**Task prompt**
Please transcribe the data below in full. Omit any picture you find in it.

**Data in this exercise**
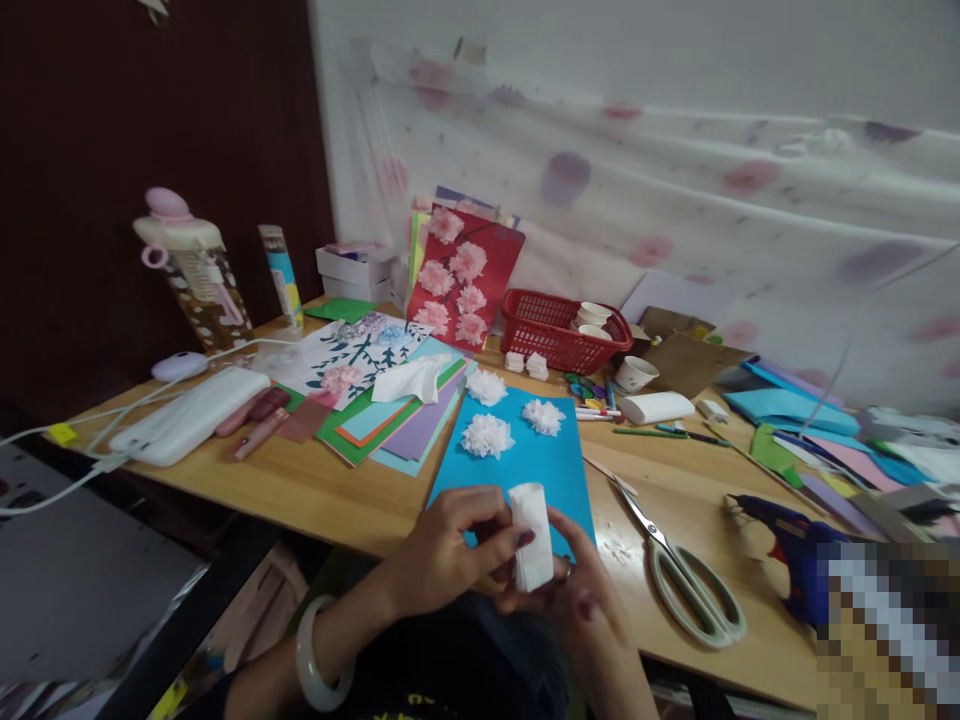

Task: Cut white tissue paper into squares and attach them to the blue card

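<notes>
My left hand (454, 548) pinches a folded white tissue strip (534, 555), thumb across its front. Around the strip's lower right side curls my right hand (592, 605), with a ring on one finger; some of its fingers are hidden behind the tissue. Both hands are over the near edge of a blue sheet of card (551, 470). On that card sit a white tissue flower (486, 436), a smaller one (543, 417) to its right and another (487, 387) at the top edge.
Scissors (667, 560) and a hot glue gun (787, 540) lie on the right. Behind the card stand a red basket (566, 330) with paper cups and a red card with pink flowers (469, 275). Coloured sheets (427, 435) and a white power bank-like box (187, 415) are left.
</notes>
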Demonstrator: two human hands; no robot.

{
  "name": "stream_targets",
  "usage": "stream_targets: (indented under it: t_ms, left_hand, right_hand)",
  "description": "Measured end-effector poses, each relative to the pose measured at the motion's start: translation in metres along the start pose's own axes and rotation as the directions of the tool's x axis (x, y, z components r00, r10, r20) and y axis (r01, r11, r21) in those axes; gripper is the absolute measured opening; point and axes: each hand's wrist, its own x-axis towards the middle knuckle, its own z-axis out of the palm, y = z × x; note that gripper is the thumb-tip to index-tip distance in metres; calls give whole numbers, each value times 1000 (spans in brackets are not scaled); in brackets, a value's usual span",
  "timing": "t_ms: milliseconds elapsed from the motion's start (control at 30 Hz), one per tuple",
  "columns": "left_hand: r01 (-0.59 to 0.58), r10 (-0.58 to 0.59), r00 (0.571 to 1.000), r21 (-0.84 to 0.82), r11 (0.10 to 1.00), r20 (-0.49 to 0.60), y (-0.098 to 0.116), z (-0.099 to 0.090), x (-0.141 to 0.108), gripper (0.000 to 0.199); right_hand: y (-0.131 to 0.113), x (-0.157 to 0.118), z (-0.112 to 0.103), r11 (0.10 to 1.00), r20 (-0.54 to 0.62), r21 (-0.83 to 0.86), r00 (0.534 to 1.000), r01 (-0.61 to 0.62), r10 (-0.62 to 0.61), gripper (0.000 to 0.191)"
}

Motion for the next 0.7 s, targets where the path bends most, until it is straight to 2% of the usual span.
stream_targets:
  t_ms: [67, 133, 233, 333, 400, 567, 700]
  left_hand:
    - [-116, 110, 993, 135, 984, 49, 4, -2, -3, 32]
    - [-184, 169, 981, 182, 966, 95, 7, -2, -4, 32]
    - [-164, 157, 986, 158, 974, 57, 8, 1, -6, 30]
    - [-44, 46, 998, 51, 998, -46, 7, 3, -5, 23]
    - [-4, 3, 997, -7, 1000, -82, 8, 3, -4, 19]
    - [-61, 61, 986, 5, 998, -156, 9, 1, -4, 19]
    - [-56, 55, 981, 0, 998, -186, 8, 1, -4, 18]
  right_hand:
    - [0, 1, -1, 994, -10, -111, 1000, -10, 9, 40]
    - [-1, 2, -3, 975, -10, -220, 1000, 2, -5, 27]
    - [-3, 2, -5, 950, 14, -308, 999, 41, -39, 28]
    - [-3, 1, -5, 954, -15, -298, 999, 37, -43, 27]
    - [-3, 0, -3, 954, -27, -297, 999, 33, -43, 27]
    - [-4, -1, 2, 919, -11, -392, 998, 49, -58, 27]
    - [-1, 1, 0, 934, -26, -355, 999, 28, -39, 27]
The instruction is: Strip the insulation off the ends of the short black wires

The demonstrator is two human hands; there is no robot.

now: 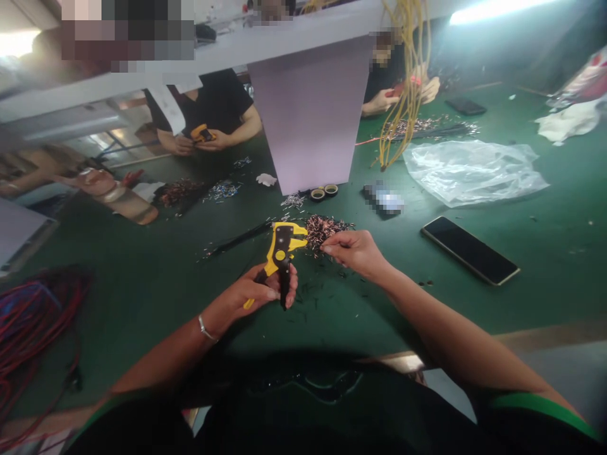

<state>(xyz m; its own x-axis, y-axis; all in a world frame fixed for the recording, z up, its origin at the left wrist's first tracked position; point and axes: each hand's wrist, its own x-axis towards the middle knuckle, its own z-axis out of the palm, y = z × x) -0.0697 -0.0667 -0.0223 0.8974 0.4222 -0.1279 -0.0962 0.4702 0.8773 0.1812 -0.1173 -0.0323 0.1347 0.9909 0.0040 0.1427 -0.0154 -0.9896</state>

**Problem solution**
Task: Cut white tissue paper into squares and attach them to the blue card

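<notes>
My left hand (454, 548) pinches a folded white tissue strip (534, 555), thumb across its front. Around the strip's lower right side curls my right hand (592, 605), with a ring on one finger; some of its fingers are hidden behind the tissue. Both hands are over the near edge of a blue sheet of card (551, 470). On that card sit a white tissue flower (486, 436), a smaller one (543, 417) to its right and another (487, 387) at the top edge.
Scissors (667, 560) and a hot glue gun (787, 540) lie on the right. Behind the card stand a red basket (566, 330) with paper cups and a red card with pink flowers (469, 275). Coloured sheets (427, 435) and a white power bank-like box (187, 415) are left.
</notes>
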Demonstrator: two human hands; no robot.

{
  "name": "stream_targets",
  "usage": "stream_targets: (indented under it: t_ms, left_hand, right_hand)",
  "description": "Measured end-effector poses, each relative to the pose measured at the motion's start: translation in metres along the start pose's own axes and rotation as the directions of the tool's x axis (x, y, z components r00, r10, r20) and y axis (r01, r11, r21) in those axes; gripper is the absolute measured opening; point and axes: each hand's wrist, its own x-axis towards the middle knuckle, its own z-axis out of the palm, y = z × x; note that gripper is the thumb-tip to index-tip distance in metres; calls give whole numbers, each value times 1000 (spans in brackets are not scaled); in brackets, a value's usual span",
  "timing": "t_ms: milliseconds elapsed from the motion's start (control at 30 Hz), one per tuple",
  "columns": "left_hand: r01 (-0.59 to 0.58), r10 (-0.58 to 0.59), r00 (0.571 to 1.000), r21 (-0.84 to 0.82), r11 (0.10 to 1.00), r20 (-0.49 to 0.60), y (-0.098 to 0.116), z (-0.099 to 0.090), x (-0.141 to 0.108), gripper (0.000 to 0.199); right_hand: y (-0.131 to 0.113), x (-0.157 to 0.118), z (-0.112 to 0.103), r11 (0.10 to 1.00), r20 (-0.54 to 0.62), r21 (-0.83 to 0.86), r00 (0.534 to 1.000), r01 (-0.61 to 0.62), r10 (-0.62 to 0.61), gripper (0.000 to 0.191)"
}

Motion for the next 0.7 s, targets where the path bends most, until it is straight to 2% of the usual span.
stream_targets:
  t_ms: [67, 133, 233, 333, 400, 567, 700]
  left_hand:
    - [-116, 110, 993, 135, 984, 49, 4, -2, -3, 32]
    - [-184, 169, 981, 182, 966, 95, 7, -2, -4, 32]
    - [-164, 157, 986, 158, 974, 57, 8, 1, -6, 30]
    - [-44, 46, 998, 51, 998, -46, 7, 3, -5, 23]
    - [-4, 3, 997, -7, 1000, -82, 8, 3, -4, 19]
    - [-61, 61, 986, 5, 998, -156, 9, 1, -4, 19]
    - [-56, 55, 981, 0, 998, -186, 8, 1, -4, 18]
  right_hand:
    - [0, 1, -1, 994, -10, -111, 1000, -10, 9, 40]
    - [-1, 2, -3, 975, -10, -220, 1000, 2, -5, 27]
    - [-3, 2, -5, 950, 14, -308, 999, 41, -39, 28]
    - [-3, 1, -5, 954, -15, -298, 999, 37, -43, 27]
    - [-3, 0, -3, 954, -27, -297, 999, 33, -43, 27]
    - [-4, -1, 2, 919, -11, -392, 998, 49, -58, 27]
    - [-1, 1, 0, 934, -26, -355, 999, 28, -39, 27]
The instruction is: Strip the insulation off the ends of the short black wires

The demonstrator is two human hands; there is no robot.

now: 

<state>(xyz m; its own x-axis, y-axis; all in a world frame fixed for the recording, z up, its origin at the left wrist's first tracked position; point and axes: each hand's wrist, its own x-axis towards the middle knuckle, its own z-axis out of the palm, y = z × x) -0.0697 -0.0667 -0.0223 0.8974 0.4222 -0.1279 -0.0962 0.4702 0.8773 0.1812 -0.1173 -0.0323 0.1347 0.9909 0.0040 0.1427 -0.0154 -0.9896</state>

That concludes the answer to the exercise.